There's horror in this novel, but it is not the horror of the relentless machine-like zombie, hungry for your flesh. It is the horror of man losing his moral center, the horror of man without ambiguity, his subjectivity erased, unthinking and deprived of ethical autonomy.
(If some parts of this review seem a bit obsucre that is because I didn't want to spoil the reading experience too much. But still, there are some minor spoilers ahead.)
The plot is basic and straightforward. Humanity is on the brink of being wiped out by a fungus that turns infected people into 'hungries'. On an army base, situated in infected territory, scientist Catherine Caldwell is looking for a cure, sometimes performing tests on live subjects caught by Sergeant Parks and his men. Helen Justineau - a teacher at the base - strongly opposes these tests and while Justineau and Caldwell are having a fierce brawl over the subject of Carolines next intended vivisection, the base is overrun by survivalists called 'junkers'. Our protagonists are forced to flee and followed by hungries, feral children and junkers they now must try to find their way back to 'Beacon', a guarded non-infected zone. The road is fraught with danger, Caldwell continuous to try to solve the riddle of the infection but eventually they must perform their last stand. Inevitably, the fate of humanity is decided in the process.
This is however, not a story about survival. Yes, there is gore and blood. Yes, there are graphic depictions but these elements are mostly used to set a scene or to sketch the serious predicament of the leftover survivors. Once this is established, the story flows naturally from the interesting characters who play out serious moral dilemma's.
In essence, this is a love story. It's about the love of Melany, a young girl, for her school teacher. It's about her dream of keeping Miss Justineau safe from harm. And it's about Miss Justineau's strong conviction that the scientist, Caldwell, is wrong in performing tests on her pupils. A conviction she is willing to fight for, whatever the consequences, like Sophocles's Antigone in ancient Thebes. Caldwell the scientist sees the children as test-objects. They are animals, to be tested, dissected and put under a microscope. Or to be tested in the classroom by psychologists and teachers. They are the real dehumanising forces at work here. Reducing the children to mere statistics and raw material for research. Because they are not human, right? So we are free use them. Because, let's face it, the destiny of humanity is at stake here. But Justineau sees things differently. She has seen - as Levinas, the french philosopher puts it - the face of the Other. She cannot any longer deny the demand of the Other, or deny its manifest call out for a subjective response. It is the ethical reflex that is the foundation of our subjectivity and not the other way around. Looked at it from that perspective, Caldwell is as much a Zombie as a flesh eating hungry. In denying the faces of her test subjects she puts wisdom before love and hides her subjectivity behind numbers and chemical formulas.

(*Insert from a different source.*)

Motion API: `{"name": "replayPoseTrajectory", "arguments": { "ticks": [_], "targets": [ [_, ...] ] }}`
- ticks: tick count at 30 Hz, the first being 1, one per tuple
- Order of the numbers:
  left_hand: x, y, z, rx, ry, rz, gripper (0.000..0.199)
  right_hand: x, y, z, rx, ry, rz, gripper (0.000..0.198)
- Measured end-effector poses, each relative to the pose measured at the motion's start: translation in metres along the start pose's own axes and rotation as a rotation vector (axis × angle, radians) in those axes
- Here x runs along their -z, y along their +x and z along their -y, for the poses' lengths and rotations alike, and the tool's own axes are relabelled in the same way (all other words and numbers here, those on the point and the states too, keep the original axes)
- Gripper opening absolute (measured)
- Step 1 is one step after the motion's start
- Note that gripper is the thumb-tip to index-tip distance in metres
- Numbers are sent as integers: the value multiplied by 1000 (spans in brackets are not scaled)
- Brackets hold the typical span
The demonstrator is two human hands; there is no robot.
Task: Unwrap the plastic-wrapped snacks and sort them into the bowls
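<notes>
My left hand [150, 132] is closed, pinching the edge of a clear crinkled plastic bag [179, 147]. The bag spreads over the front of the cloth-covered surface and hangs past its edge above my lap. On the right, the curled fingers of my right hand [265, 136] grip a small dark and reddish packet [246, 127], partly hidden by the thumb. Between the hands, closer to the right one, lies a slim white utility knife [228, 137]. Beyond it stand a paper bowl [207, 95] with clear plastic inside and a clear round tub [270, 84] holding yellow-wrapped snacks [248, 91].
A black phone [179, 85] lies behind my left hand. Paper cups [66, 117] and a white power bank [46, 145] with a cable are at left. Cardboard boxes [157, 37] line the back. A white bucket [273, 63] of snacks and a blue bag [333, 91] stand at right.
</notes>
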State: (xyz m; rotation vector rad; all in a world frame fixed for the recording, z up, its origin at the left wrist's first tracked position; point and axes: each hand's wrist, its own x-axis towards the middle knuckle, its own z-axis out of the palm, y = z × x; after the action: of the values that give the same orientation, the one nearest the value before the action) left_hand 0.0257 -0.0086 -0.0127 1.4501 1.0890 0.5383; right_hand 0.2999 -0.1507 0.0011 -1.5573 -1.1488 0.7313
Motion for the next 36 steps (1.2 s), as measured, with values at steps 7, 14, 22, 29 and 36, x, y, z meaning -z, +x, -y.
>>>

And as the other protagonists - like sergeant Parks and private Gallager - also begin to see the 'face' of Melany, they too are confronted with these issues and questions. Consequently they start to display more elements of their subjectivity hitherto obscured by their military uniform. And once agin the question turns. Is this a good thing? Does this not make them more vulnerable as soldiers? And so these issues are continually acted out in the protagonists many interactions, confounded by doubts, responsibilities and perils.
The combination of these well drawn characters, a fast paced plot and a satisfying ending makes this a very recommendable book. It is about zombies, but it could just as well be about the zombie in each of us. I listened to the audio version, beautifully read by Finty Williams. I gave this book three stars on Goodreads. It just missed its fourth star because of a slightly rushed ending and the fact that the junkers could have been used to better effect, especially later on in the story (from which they are absent).